Jacques 4,13 – 5,11

Parole aux croyants

François Vouga

L’épître de saint Jacques, p. 132s

 

           L’encouragement pressant à la persévérance, qui culmine dans l’évocation du destin des prophètes, de Job et de Jésus, répond immédiatement aux invectives qui précèdent contre les spéculateurs et contre les riches. Il en est la contrepartie directe. Il en reprend d’ailleurs le genre et les termes ; le ton reste celui des oracles prophétiques du Jugement. L’avènement du Seigneur est proche, le Juge est aux portes, c’est le temps des chants funèbres, des derniers jours, du Jour où va intervenir le Seigneur Sabaoth. C’est le temps où les uns spéculent sur l’avenir, où les autres engraissent leur cœur, alors qu’il s’agit, dans l’attente du Seigneur qui vient, de les affermir.

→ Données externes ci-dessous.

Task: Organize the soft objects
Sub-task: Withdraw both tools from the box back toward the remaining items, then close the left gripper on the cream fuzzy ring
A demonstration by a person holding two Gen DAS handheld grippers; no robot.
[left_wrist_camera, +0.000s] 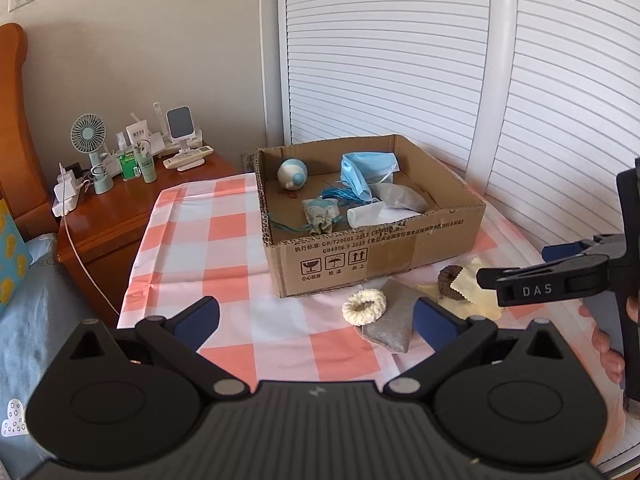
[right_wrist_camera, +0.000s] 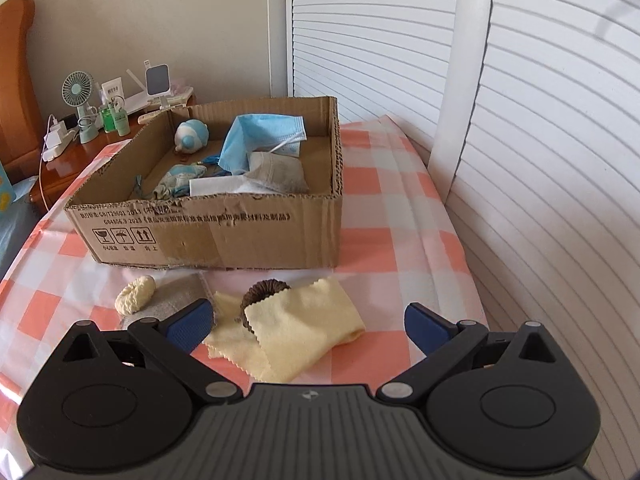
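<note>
A cardboard box (left_wrist_camera: 360, 256) (right_wrist_camera: 224, 236) on the checked cloth holds a blue face mask (left_wrist_camera: 366, 170) (right_wrist_camera: 260, 136), a grey pouch (left_wrist_camera: 396, 196) (right_wrist_camera: 276, 172), a blue-and-white ball (left_wrist_camera: 293, 174) (right_wrist_camera: 192, 134), a small patterned sachet (left_wrist_camera: 322, 218) and a white roll (left_wrist_camera: 366, 216). In front of it lie a cream scrunchie (left_wrist_camera: 364, 306) (right_wrist_camera: 135, 294), a second grey pouch (left_wrist_camera: 390, 320) (right_wrist_camera: 176, 298), a brown scrunchie (left_wrist_camera: 450, 284) (right_wrist_camera: 260, 296) and a yellow cloth (right_wrist_camera: 296, 332) (left_wrist_camera: 476, 300). My left gripper (left_wrist_camera: 316, 320) is open, empty, short of the cream scrunchie. My right gripper (right_wrist_camera: 306, 326) is open over the yellow cloth, and shows from the side (left_wrist_camera: 516, 268).
A wooden bedside cabinet (left_wrist_camera: 120, 204) at the left carries a small fan (left_wrist_camera: 90, 140), bottles, a remote and chargers. White slatted doors (left_wrist_camera: 400, 60) and a white post (right_wrist_camera: 460, 80) stand behind and to the right. The cloth's edge drops off at the left toward bedding (left_wrist_camera: 32, 300).
</note>
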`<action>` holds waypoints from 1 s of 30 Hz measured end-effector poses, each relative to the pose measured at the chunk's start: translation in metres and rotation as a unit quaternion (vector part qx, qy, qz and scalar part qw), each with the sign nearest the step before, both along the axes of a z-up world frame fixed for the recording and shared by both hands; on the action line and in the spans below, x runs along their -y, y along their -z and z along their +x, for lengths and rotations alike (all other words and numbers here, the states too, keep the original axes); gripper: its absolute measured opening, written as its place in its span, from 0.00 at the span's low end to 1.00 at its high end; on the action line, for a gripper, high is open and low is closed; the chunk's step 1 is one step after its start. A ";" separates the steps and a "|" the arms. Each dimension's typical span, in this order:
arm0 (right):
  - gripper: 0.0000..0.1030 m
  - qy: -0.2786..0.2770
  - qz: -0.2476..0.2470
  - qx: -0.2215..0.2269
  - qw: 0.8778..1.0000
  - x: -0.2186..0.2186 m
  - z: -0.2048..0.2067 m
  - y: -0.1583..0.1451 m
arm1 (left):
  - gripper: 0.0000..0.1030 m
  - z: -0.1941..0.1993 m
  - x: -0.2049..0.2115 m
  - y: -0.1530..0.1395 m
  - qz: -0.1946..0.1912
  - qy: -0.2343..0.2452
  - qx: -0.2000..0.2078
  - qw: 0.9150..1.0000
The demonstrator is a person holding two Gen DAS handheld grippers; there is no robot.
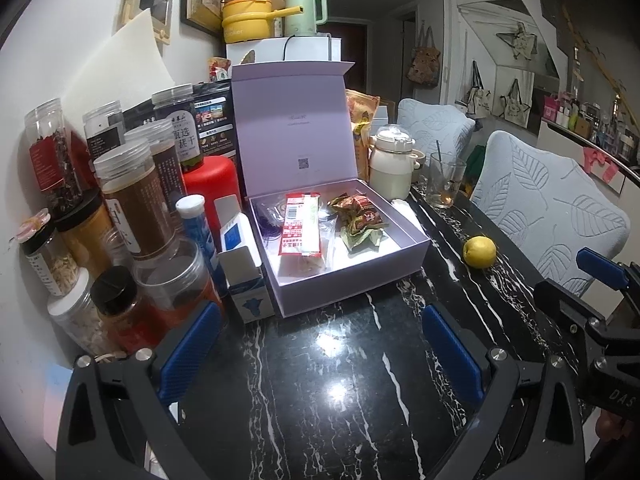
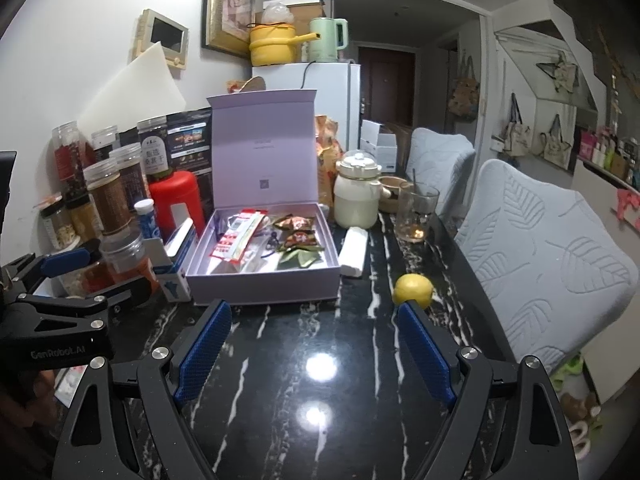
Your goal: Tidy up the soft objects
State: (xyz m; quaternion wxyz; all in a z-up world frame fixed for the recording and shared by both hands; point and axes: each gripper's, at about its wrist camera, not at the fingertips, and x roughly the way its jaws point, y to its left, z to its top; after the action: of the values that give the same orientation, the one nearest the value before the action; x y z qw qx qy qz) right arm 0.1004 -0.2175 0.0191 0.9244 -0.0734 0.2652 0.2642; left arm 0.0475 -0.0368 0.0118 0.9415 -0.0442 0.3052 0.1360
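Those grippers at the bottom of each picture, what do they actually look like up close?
Each is a black, angular frame with cut-out openings and round silver bolts. The left gripper and right gripper both carry two flat blue fingers with a fine grid texture. White lettering marks the black bodies: "GenRobot.AI" on the left one, seen from the right wrist view. No cables or sleeves show.

Lemon (image 2: 413, 289) nr glass (image 2: 416, 213) w/ jars (image 1: 132, 204) on table (image 1: 320, 360).

A home: fridge (image 2: 328, 100), kettle (image 2: 326, 40), cushioned chairs (image 2: 548, 248), framed picture (image 2: 228, 8).
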 end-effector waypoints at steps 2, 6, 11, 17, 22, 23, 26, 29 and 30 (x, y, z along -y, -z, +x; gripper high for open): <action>0.84 0.002 -0.001 0.001 1.000 0.001 0.000 -0.001 | 1.00 0.001 0.002 0.000 -0.003 0.006 -0.001 1.000; 0.84 0.005 -0.005 0.002 1.000 0.004 0.000 -0.001 | 1.00 0.002 0.005 -0.001 -0.003 0.011 0.000 1.000; 0.84 0.009 -0.007 0.002 1.000 0.006 0.000 -0.001 | 1.00 0.001 0.006 -0.003 -0.004 0.015 0.005 1.000; 0.84 0.011 -0.007 0.001 1.000 0.008 0.000 -0.001 | 1.00 0.001 0.006 -0.004 -0.007 0.016 0.003 1.000; 0.84 0.011 -0.009 0.000 1.000 0.008 0.000 -0.001 | 1.00 0.000 0.005 -0.003 -0.008 0.017 0.000 1.000; 0.84 0.011 -0.009 0.000 1.000 0.008 0.000 -0.001 | 1.00 0.000 0.006 -0.003 -0.008 0.017 -0.001 1.000; 0.84 0.012 -0.010 0.000 1.000 0.009 0.000 0.000 | 1.00 0.001 0.006 -0.002 -0.005 0.016 -0.005 1.000; 0.84 0.012 -0.010 0.000 1.000 0.009 0.000 0.001 | 0.99 0.002 0.007 -0.001 -0.002 0.017 -0.008 1.000; 0.84 0.012 -0.010 0.000 1.000 0.009 0.000 0.002 | 1.00 0.002 0.007 -0.001 -0.002 0.017 -0.009 1.000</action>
State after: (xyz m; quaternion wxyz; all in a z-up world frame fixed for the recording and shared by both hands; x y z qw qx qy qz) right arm 0.1006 -0.2264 0.0175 0.9265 -0.0795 0.2691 0.2508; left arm 0.0496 -0.0435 0.0125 0.9409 -0.0400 0.3143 0.1199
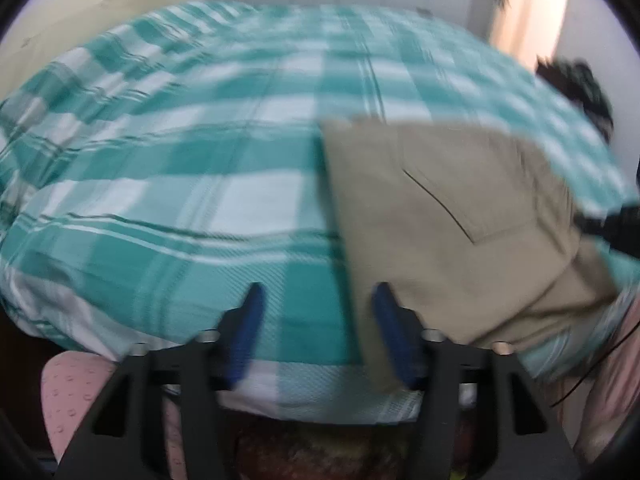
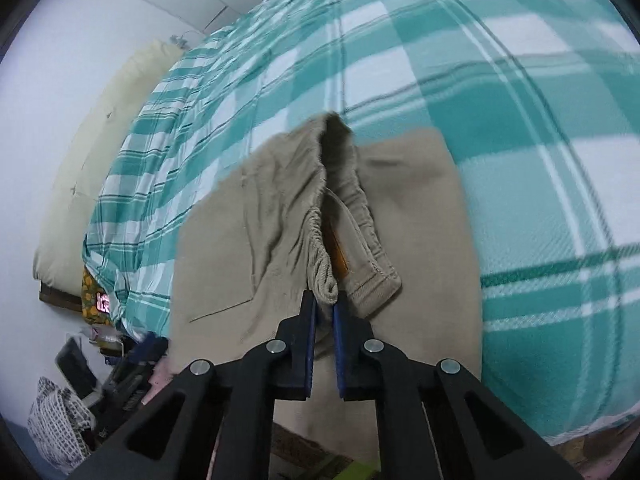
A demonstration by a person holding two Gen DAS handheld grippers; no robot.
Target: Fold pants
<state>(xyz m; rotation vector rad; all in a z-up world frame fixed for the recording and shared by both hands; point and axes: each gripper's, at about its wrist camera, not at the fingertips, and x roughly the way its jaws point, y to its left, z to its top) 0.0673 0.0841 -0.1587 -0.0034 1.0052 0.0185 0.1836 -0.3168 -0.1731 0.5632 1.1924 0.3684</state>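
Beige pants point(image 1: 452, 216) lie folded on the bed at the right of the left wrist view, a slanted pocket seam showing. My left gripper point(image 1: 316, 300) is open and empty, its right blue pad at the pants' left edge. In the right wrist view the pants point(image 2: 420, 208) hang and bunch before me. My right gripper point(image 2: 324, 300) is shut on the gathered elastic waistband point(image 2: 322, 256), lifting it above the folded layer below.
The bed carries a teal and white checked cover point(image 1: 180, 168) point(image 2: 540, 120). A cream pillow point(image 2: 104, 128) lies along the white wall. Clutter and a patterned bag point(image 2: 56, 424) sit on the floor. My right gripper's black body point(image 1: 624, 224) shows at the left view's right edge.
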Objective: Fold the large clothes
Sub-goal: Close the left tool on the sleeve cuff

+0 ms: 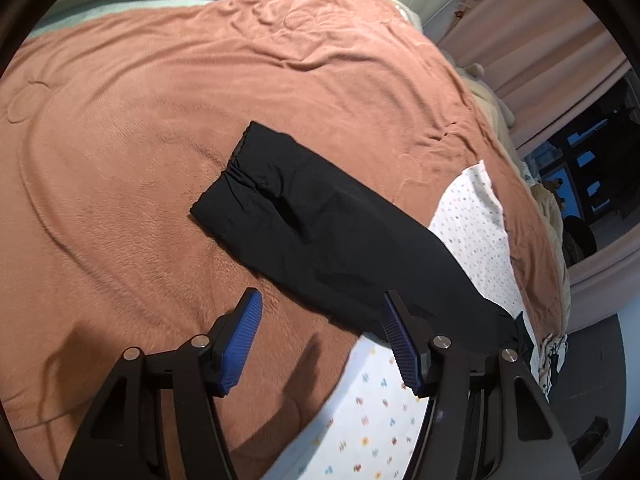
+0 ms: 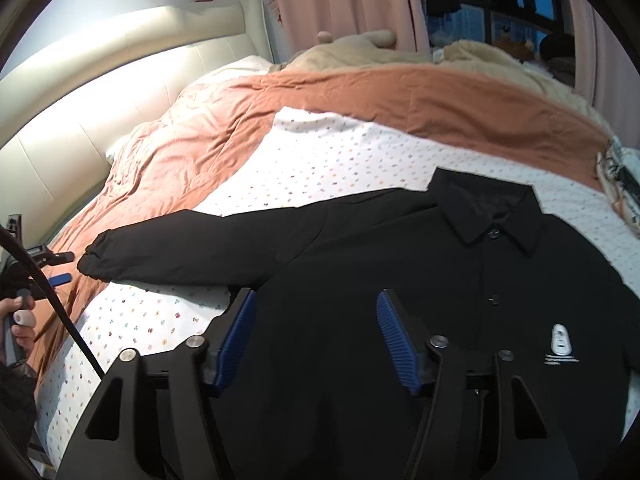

            Par les riches commerçants et par les grands propriétaires terriens, les chrétiens de condition modeste sont fascinés. Face à la tentation qu’ils représentent, Jacques exhorte les croyants à tenir bon, à persévérer et à résister, retrouvant ainsi le thème même du début de la lettre : la résistance et l’endurance face aux épreuves. L’enjeu de la parénèse pourrait n’être que tactique : ne vous laissez pas entraîner par la révolte ou le zélotisme, vous vous feriez massacrer. Jacques engagerait alors ses destinataires à la patience et à une attitude prudente des communautés à l’égard des notables et des riches qui les intimident, les exploitent et les contraignent à une insécurité permanente. La perspective paraît toutefois plus radicale. Jacques a dénoncé l’échec fondamental de tous ces gens admirés et enviés : les spéculateurs et les planificateurs passent à côté de la vie, les riches sont rongés par leurs propres richesses qui les détruisent. Que les membres des communautés, pauvres de Yahvé, ne se méprennent pas, qu’ils restent fidèles au bonheur qui leur est donné : ils tiennent le chemin de l’accomplissement de leur dignité humaine et de leur vocation. Celle-ci ne se joue en effet ni dans la mercantilisation du temps, ni dans la possession des biens, mais dans la résistance aux épreuves et dans la lutte contre les idoles et les puissances.

            La péricope est construite sur une succession d’impératifs : deux appels à la persévérance, illustrés par un exemple agricole, sont renforcés par l’évocation des modèles des prophètes, de Job et de Jésus. Puis interviennent d’autres thèmes : notre auteur met en garde ses destinataires contre les plaintes qu’ils pourraient exprimer les uns contre les autres. Cet élément paraît briser la cohérence ; c’est la perspective eschatologique et parénétique de l’ensemble qui permet d’expliquer sa place ici et son lien organique avec le contexte.